> _WORK ORDER_:
Once the line containing "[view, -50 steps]" is found in the material below, it and every line after it should be transcribed exactly, with pictures left out and nothing added.

> _INFORMATION SHOWN_:
########
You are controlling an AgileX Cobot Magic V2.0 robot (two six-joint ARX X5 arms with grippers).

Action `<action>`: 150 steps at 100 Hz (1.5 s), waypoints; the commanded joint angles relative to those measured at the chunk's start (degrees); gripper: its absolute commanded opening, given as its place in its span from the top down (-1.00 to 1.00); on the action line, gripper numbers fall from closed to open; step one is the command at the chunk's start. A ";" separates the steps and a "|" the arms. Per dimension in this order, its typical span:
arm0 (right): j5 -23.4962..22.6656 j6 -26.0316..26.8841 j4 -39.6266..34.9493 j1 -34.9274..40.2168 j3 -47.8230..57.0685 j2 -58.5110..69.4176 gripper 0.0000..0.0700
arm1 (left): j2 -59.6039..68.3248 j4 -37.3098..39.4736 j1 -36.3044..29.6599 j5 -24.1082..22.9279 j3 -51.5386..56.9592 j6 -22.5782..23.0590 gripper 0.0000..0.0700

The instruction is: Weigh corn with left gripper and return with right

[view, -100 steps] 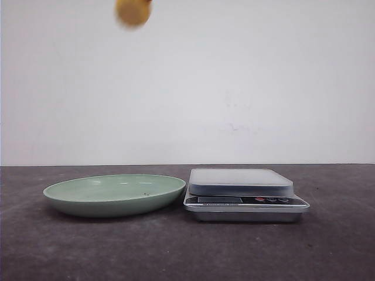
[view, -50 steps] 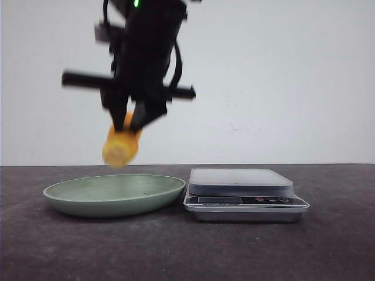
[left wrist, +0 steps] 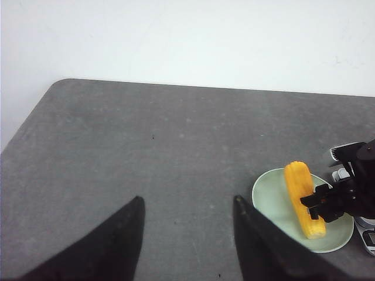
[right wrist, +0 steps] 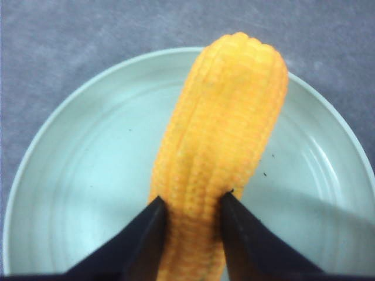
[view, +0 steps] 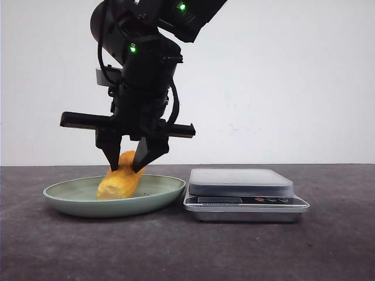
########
> _SOLUTION TO THIS TASK_:
[view, -50 steps] 
[left wrist, +0 steps] 
[right wrist, +0 steps] 
[view, +0 steps] 

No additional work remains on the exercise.